Results/Findings: The recovery of 0% CPA and 6% DMSO neat Vitrafy platelets was higher than matched controls, while no difference was observed in the 6% DMSO concentrated group. Surface expression of GPIIb (CD41a), GPIIIa (CD61), and GPIbα (CD42b) was high in all treatment groups. The proportion of platelets expressing GPVI was low in the 0% CPA group, but higher when DMSO was used. A lower proportion of 6% DMSO neat and concentrated Vitrafy platelets expressed CD62P, while a higher proportion externalised phosphatidylserine compared to matched control platelets. The release of microparticles and platelet function (TEG) were comparable between Vitrafy and matched control platelets. Generally, most differences in platelet quality parameters were observed between preparation methods, rather than between Vitrafy and matched control platelets.
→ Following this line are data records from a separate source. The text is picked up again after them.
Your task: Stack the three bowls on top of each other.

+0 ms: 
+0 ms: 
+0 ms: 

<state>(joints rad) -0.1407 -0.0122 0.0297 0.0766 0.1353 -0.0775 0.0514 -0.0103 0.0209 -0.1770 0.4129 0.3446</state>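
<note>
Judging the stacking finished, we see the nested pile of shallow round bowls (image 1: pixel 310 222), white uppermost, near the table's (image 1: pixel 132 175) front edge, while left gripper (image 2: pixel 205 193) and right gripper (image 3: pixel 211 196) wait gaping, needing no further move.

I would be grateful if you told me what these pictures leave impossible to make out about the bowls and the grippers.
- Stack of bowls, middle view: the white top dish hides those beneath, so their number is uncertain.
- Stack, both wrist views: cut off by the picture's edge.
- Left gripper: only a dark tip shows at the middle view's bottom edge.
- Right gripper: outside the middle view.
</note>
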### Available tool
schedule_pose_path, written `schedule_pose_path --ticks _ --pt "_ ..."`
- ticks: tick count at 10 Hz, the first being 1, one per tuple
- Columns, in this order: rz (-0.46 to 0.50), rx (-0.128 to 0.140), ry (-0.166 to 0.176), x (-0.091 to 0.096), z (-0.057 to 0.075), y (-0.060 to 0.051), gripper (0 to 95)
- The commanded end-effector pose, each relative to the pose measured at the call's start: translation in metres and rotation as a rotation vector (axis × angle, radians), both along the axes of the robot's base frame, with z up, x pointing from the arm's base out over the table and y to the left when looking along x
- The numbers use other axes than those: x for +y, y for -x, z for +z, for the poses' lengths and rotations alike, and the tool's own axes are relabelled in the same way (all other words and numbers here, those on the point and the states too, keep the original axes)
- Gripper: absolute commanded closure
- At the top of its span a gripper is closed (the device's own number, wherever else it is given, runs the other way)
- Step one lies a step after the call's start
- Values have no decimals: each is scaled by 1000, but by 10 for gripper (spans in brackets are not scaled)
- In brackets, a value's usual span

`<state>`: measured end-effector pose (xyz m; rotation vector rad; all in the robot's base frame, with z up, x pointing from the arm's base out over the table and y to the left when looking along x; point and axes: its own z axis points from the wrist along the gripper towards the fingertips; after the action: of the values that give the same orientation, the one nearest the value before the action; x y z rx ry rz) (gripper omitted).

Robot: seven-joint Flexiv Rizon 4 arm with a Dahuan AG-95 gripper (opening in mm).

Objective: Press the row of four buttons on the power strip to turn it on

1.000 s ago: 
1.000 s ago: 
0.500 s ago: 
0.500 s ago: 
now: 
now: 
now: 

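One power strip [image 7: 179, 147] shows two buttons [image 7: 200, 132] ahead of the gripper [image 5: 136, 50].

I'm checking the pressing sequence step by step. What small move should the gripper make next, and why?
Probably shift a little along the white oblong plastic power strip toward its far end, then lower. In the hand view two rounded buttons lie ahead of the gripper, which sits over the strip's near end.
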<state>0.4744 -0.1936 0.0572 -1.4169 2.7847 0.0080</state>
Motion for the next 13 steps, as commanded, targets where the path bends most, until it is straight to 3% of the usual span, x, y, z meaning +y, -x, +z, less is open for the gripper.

Conclusions: Overall, these data confirm the capability of the Vitrafy controlled rate freezing system to cryopreserve platelets under operating conditions that can be replicated in full volume platelet units. The Vitrafy controlled rate freezing and thawing devices had similar effects on the in vitro quality parameters compared to control platelets.  Further investigations and scale-up will determine if similar results or any enhancements are possible using the Vitrafy solution to cryopreserve platelets suitable for transfusion.